● Prompt
Once you have located the line containing "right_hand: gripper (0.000" in the material below, return it exactly along with each line after it through the line containing "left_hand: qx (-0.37".

● Data provided
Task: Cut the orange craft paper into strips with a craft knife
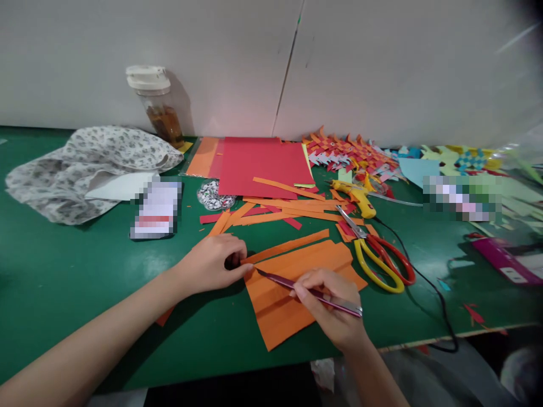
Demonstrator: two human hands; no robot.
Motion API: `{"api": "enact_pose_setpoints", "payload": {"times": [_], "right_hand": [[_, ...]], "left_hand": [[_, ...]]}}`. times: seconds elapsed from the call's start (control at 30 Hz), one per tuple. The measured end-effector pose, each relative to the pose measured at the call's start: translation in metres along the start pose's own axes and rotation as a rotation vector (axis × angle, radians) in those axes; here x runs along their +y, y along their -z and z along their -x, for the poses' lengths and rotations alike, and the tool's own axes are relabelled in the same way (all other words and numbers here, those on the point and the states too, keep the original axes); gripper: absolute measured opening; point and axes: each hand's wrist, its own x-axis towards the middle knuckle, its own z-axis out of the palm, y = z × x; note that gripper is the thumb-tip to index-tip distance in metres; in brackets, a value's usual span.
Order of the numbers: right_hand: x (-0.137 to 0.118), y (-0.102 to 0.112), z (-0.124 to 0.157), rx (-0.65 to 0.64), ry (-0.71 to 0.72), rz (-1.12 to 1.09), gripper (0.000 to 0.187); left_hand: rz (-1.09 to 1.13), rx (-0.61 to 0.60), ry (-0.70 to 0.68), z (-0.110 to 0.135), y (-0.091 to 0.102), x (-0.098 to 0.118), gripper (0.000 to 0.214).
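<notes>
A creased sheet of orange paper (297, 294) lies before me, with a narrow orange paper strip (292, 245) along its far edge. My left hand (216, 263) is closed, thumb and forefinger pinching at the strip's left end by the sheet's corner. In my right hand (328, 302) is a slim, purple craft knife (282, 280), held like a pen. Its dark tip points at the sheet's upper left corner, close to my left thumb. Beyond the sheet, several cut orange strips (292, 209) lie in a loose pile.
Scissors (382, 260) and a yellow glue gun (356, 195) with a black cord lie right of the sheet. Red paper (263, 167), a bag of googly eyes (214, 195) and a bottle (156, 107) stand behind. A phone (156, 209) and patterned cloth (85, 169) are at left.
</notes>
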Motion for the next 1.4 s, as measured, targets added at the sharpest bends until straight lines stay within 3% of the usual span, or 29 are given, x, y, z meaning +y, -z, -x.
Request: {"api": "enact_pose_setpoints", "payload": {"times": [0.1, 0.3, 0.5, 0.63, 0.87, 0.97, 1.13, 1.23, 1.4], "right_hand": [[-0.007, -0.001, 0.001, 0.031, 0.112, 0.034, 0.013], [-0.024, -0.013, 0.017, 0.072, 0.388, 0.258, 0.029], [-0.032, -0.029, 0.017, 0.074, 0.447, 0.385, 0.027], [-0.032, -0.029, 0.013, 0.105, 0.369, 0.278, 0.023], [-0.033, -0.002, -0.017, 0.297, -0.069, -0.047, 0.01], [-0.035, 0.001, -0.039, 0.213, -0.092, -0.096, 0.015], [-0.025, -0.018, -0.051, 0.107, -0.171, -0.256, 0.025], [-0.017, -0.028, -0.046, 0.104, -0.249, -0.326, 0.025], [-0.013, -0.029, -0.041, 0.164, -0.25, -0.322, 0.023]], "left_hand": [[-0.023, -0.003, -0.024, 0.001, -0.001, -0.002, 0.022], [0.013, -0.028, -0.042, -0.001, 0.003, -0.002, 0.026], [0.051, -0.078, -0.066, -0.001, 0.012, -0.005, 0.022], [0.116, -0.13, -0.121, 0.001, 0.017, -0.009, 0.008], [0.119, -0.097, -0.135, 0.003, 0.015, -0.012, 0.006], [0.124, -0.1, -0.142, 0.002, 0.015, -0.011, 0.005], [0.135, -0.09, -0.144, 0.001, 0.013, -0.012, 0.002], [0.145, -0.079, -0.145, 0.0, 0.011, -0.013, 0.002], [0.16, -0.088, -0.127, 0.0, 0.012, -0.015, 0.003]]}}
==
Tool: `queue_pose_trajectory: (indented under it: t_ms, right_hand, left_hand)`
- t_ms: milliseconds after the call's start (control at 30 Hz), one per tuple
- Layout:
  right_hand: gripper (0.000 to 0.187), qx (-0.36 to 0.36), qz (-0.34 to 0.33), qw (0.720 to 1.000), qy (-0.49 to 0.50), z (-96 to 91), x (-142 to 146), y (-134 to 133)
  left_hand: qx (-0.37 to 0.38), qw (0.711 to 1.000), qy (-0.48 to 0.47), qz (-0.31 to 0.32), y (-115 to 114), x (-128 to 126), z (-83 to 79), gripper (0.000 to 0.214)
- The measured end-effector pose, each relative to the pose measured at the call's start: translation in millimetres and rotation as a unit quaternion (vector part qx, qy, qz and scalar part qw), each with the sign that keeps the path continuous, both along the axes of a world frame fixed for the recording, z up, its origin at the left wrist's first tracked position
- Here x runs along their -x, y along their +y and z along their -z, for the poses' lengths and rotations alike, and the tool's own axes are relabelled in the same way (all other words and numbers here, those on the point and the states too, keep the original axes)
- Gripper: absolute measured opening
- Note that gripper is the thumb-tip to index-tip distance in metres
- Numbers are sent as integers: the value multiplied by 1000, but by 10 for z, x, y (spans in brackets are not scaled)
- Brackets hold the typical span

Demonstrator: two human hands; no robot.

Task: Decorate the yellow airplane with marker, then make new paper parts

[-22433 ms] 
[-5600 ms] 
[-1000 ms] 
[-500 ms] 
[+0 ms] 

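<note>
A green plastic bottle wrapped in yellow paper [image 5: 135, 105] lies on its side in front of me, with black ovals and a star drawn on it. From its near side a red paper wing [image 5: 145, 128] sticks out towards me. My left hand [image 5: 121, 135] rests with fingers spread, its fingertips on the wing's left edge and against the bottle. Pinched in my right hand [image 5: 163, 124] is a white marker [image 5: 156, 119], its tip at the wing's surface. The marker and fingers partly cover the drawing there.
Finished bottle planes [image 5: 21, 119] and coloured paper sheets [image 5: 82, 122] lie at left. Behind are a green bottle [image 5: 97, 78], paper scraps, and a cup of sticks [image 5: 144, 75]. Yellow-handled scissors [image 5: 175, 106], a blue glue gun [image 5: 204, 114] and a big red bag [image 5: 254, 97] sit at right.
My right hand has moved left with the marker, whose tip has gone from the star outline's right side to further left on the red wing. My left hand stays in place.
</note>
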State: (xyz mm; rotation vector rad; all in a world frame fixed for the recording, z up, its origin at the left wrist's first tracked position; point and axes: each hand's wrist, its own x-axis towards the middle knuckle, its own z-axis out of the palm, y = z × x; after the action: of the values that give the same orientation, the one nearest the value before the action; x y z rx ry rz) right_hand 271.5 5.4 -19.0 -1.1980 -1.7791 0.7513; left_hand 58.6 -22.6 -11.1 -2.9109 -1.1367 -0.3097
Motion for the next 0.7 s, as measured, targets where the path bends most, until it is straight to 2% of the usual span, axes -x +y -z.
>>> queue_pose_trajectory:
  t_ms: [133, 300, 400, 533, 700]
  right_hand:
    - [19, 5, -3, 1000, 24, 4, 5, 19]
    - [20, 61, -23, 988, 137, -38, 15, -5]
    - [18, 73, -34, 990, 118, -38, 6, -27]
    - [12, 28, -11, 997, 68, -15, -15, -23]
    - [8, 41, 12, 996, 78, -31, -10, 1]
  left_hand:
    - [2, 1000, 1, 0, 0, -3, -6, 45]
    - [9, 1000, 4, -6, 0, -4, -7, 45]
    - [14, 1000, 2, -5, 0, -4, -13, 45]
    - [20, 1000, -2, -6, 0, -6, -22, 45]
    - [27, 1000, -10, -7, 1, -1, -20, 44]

● Written response
  right_hand: gripper (0.000 to 0.187), qx (-0.36 to 0.36), qz (-0.34 to 0.33), qw (0.720 to 1.000), qy (-0.49 to 0.50), z (-96 to 91), x (-142 to 146), y (-134 to 133)
  left_hand: qx (-0.37 to 0.38), qw (0.711 to 1.000), qy (-0.48 to 0.47), qz (-0.31 to 0.32), y (-115 to 114), x (-128 to 126), z (-83 to 79), gripper (0.000 to 0.214)

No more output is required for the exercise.